When, during the military inquiry into the Schwable case, I was called upon to testify as an expert on menticide, I told the court of my deep conviction that nearly anybody subjected to the treatment meted out to Colonel Schwable could be forced to write and sign a similar confession.
"Anyone in this room, for instance?" the colonel's attorney asked me, looking in turn at each of the officers sitting in judgment on this new and difficult case.
And in good conscience I could reply, firmly: "Anyone in this room."

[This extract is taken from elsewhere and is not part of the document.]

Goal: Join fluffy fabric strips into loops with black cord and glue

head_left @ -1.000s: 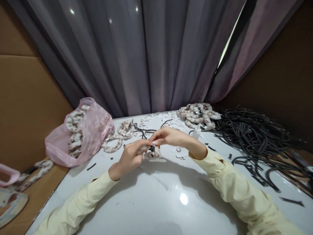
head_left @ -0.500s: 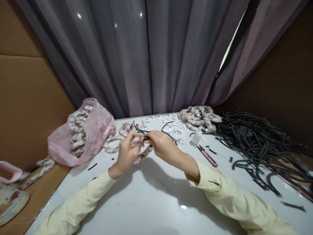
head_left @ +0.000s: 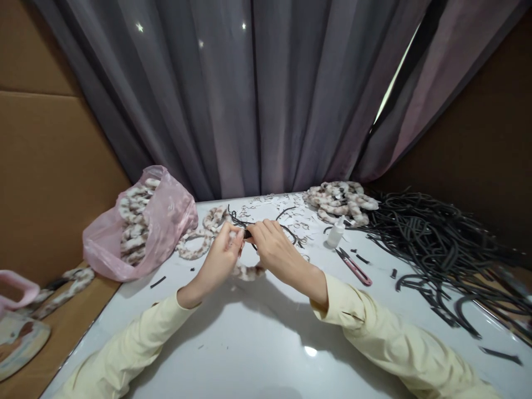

It is now technically possible to bring the human mind into a condition of enslavement and submission. The Schwable case and the cases of other prisoners of war are tragic examples of this, made even more tragic by our lack of understanding of the limits of heroism. We are just beginning to understand what these limits are, and how they are used, both politically and psycholgically, by the totalitarians. We have long since come to recognize the breast beating confession and the public recantation as propaganda tricks; now we are beginning to see ever more clearly how the totalitarians use menticide: deliberately, openly, unashamedly, as part of their oficial policy, as a means of consolidating and maintaining their power, though, of course, they give a different explanation to the whole procedure it's all confessions of real and treacherous crimes.
This brutal totalitarian technique has at least one virtue, however. It is obvious and unmistakable, and we are learning to be on our guard against it, but as we shall see later, there are other subtler forms of mental intervention. They can be just as dangerous as the direct assault, precisely because they are more subtle and hence more difficult to detect. Often we are not aware of their action at all. They influence the mind so slowly and indirectly that we may not even realize what they have done to us.
Like totalitarian menticide, some of these less obvious forms of mental manipulation are political in purpose. Others are not. Even if they differ in intent, they can have the same consequences.
These subtle menticidal forces operate both within the mind and outside it. They have been strengthened in their effect by the growth in complexity of our civilization. The modern means of mass communication bring the entire world daily into each man's home; the techniques of propaganda and salesmanship have been refined and systematized; there is scarcely any hiding place from the constant visual and verbal assault on the mind. The pressures of daily life impel more and more people to seek an easy escape from responsibility and maturity. Indeed, it is difficult to withstand these pressures; to many the offer of a political panacea is very tempting, to others the offer of escape through alcohol, drugs, or other artificial pleasures is irresistable.
Free men in a free society must learn not only to recognize this stealthy attack on mental integrity and fight it, but must learn also what there is in side man's mind that makes him vulnerable to this attack, what it is that makes him, in many cases, actually long for a way out of the responsibilities that republican democracy and maturity place on him.